Below this line is a set of entries; quote exactly the lines from the line that contains "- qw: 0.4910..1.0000" to the line that contains "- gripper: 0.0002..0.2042", both lines included.
*** Begin section ***
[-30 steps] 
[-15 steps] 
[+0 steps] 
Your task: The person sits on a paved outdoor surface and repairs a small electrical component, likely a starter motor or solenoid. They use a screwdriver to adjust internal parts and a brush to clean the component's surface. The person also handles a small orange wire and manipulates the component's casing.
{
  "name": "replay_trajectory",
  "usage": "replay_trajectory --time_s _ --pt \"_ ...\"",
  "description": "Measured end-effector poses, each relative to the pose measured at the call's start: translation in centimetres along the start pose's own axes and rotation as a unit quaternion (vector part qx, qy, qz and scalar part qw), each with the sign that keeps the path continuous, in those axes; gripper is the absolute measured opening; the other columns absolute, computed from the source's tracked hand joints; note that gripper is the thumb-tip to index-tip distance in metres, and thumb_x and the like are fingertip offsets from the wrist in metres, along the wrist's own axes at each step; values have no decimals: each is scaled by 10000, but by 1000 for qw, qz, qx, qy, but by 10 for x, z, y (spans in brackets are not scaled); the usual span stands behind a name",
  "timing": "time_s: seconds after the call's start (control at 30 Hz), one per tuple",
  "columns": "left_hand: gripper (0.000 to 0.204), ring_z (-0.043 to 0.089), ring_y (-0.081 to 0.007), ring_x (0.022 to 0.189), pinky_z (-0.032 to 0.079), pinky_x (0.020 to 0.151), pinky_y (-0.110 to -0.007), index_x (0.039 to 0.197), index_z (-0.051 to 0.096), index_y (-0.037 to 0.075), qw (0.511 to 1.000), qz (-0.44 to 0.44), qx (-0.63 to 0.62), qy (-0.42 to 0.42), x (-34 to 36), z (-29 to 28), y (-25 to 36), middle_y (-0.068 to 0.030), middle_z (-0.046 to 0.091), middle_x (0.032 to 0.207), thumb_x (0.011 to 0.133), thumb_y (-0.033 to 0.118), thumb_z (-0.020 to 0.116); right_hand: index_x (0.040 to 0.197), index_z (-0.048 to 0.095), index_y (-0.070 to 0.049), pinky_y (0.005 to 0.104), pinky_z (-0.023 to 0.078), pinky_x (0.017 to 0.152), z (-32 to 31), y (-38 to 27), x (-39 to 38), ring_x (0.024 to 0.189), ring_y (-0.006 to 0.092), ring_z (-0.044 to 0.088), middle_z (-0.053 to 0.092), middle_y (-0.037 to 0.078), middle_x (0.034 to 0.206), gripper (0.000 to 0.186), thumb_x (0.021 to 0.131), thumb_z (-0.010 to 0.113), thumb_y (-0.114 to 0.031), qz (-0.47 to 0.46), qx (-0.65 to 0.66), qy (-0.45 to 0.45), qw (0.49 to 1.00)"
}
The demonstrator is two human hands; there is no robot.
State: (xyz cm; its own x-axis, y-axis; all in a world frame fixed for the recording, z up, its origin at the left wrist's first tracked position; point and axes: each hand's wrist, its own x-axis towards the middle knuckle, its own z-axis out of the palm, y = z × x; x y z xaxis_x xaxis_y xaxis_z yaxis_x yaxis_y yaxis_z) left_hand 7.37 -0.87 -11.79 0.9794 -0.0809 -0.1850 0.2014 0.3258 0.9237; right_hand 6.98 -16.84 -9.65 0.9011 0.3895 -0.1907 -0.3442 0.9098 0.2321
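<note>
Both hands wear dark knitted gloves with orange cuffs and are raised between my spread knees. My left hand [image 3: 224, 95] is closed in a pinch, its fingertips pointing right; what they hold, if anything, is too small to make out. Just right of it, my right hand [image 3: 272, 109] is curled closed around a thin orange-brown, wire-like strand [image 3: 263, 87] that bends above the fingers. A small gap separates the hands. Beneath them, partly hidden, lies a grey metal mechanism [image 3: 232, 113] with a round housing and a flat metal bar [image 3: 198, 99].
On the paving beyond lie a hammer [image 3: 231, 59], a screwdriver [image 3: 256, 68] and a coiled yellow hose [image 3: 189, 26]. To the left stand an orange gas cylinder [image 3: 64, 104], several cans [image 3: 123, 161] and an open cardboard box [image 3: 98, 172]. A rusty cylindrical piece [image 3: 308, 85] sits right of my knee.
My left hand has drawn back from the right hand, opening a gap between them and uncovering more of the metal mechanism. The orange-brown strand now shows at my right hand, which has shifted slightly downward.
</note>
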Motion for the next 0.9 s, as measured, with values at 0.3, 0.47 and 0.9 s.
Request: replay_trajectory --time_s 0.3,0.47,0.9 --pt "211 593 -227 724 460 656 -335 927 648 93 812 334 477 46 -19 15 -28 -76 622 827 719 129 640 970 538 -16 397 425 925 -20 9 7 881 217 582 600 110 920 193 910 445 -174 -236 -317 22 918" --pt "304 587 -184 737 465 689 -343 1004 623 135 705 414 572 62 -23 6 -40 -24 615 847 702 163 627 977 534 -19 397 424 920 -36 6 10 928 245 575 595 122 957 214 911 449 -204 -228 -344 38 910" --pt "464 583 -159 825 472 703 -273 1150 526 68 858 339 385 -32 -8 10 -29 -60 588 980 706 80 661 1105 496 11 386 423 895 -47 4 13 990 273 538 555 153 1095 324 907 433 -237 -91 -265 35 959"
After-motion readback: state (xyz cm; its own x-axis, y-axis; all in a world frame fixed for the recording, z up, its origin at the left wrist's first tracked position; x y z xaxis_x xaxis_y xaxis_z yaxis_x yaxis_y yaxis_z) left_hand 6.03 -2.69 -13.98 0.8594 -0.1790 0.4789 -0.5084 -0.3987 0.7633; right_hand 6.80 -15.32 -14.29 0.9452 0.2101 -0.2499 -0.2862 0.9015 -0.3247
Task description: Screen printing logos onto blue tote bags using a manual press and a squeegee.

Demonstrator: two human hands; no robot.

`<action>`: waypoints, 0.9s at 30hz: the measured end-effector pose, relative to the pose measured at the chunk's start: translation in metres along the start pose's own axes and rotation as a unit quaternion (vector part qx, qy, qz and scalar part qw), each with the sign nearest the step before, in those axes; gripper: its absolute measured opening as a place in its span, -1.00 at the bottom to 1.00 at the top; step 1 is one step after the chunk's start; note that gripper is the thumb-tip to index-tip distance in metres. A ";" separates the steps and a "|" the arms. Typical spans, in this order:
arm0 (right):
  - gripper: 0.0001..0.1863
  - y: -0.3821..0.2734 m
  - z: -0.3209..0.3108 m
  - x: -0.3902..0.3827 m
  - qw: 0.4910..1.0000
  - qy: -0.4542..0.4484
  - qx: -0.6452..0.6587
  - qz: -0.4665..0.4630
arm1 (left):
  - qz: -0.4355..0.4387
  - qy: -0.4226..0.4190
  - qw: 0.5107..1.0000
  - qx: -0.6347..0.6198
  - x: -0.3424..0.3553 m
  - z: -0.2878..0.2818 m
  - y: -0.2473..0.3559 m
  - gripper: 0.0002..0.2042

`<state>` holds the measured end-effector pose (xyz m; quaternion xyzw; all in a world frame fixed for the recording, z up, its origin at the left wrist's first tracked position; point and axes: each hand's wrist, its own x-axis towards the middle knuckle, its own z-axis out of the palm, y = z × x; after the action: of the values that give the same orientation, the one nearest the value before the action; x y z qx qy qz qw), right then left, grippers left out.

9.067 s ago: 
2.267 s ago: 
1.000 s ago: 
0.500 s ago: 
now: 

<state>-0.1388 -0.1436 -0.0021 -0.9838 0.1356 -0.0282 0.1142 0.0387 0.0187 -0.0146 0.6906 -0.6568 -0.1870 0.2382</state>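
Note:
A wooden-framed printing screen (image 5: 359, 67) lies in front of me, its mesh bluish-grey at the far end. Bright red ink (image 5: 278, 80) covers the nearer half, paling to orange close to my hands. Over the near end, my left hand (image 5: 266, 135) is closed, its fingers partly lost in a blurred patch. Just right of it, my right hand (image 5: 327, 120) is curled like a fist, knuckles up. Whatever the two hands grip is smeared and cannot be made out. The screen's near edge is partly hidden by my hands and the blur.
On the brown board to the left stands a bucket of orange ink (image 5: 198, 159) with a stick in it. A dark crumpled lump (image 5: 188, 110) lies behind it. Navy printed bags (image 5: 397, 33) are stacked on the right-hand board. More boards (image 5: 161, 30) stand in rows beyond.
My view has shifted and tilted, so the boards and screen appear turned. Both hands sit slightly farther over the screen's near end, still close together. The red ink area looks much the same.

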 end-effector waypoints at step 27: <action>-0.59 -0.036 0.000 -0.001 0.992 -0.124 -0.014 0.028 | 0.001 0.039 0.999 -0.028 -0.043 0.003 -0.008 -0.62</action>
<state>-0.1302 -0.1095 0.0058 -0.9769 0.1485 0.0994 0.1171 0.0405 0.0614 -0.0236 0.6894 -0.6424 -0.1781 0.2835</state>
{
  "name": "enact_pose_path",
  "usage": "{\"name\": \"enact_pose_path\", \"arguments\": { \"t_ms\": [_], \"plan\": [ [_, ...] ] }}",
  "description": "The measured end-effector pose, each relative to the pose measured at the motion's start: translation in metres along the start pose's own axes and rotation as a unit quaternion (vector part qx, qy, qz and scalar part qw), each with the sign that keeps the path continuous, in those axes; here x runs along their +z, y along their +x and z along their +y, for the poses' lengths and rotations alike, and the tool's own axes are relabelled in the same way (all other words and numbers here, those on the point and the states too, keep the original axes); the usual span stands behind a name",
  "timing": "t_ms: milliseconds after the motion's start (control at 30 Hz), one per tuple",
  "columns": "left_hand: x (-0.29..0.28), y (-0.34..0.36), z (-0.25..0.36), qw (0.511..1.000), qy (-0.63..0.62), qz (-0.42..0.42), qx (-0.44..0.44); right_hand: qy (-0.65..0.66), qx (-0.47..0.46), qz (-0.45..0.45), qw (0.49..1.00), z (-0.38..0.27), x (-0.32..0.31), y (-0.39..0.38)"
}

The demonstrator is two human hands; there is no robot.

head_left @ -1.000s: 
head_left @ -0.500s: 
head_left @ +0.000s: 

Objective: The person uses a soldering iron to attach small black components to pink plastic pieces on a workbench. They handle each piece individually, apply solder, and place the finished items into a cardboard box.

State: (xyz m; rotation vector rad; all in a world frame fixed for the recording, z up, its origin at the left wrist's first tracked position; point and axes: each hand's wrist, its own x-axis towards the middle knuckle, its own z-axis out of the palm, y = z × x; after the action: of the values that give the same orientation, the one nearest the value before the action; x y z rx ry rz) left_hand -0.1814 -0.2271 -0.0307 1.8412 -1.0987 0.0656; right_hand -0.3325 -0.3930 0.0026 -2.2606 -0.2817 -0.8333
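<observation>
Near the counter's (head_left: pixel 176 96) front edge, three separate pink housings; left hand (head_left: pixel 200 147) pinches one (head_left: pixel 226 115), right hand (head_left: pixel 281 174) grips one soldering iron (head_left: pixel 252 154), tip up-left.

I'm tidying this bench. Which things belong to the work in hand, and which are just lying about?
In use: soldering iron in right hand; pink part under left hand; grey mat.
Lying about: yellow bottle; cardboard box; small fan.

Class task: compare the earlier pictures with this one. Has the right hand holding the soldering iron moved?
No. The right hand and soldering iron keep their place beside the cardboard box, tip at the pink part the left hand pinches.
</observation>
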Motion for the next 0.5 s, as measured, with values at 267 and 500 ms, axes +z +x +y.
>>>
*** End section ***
**Written reply**
  - qw: 0.4910..1.0000
  - qy: -0.4542..0.4484
  - qx: -0.6452..0.6587
  - qz: -0.4665..0.4630
arm1 (left):
  - qz: -0.4355..0.4387
  - qy: -0.4226..0.4190
  - qw: 0.5107..1.0000
  - qx: -0.6347..0.6198
  - x: -0.3424..0.3553 m
  - z: -0.2878..0.2818 m
  - y: -0.2473..0.3559 m
  - gripper: 0.0002..0.2042

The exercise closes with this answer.